There are wha-wha pedals where your foot turns the filter (it's just a tone filter sweep) and there are envelope follower pedals which change the filter accprding to how much volume is put through it.
Every foot-wah I've tried sounds lousy for trumpet because the frequency responce is set for guitar. A bass wha might work better. (Miles must have had a filter set up for him to sound the way he did) I've been using an envelope follower, (the Electro-Harmonix Dr. Q) for about twenty years and have never found better. It has been reissued in a new box style. It's as simple as you can get: there is no limiter on it, it's just a filter you kick over by playing louder. Adding a harmony like a lower octave adds energy as well, so the sensitivity has to be set lower.
DOD makes a good env. follower, (and you can mix the filtered and non-filtered sounds) but for some reason it works best on guitar/bass and not so great for trumpet. Randi Brecker used a Mutron III with the 11th House in the 70s, but those can't be found but for high collector prices, and there is too much fancy filtering on it for the dynamics of trumpet.
When recording "electric" trumpet, I use two mics, one into the effects and one dry.
I just use mics, not pickups, because the fidelity of pickups is bad or they sound brittle (piezos) and I use more than 1 horn or other instruments live.

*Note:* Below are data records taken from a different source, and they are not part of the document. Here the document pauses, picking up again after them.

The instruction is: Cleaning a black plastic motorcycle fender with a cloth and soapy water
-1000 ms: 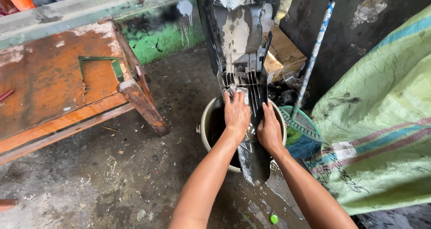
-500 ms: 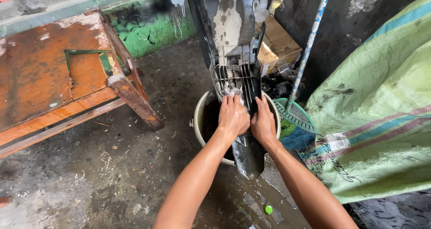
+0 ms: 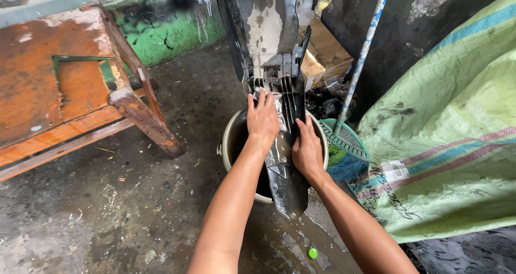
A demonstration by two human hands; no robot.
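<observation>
We press a grey rag with our left hand onto the wet black panel; our right hand steadies it over the bucket.

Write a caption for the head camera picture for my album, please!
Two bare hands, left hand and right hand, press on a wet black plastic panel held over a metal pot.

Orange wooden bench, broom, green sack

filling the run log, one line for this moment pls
left hand: pressing rag on black plastic panel | right hand: steadying panel | below: bucket | floor: wet
</observation>
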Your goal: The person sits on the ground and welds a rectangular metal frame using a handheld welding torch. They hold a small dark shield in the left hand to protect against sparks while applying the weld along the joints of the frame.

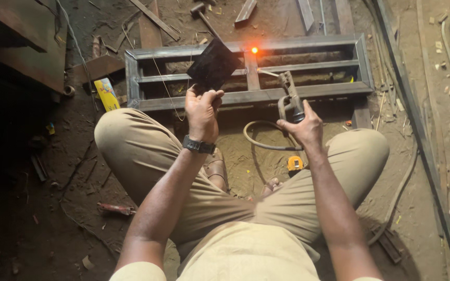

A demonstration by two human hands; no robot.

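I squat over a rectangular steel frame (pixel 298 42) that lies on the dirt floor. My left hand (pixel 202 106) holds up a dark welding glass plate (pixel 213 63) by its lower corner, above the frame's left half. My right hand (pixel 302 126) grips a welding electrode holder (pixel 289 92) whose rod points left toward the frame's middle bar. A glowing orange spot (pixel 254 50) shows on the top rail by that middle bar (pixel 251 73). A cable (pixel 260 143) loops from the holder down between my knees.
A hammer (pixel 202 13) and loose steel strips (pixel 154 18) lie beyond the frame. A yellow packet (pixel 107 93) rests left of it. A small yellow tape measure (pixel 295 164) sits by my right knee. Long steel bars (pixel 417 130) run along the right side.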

Amplification is well discussed elsewhere here, but the short answer is: anything BUT a guitar amp. They don't have the strength to handle all the frequencies of trumpet. For a monitor I use an Ampeg B100 that has a 15 inch and a tweeter. I can get a very natural sound on that as well as the mating cat sounds... _________________ "Truth is not in the heights but at the bottom of all things."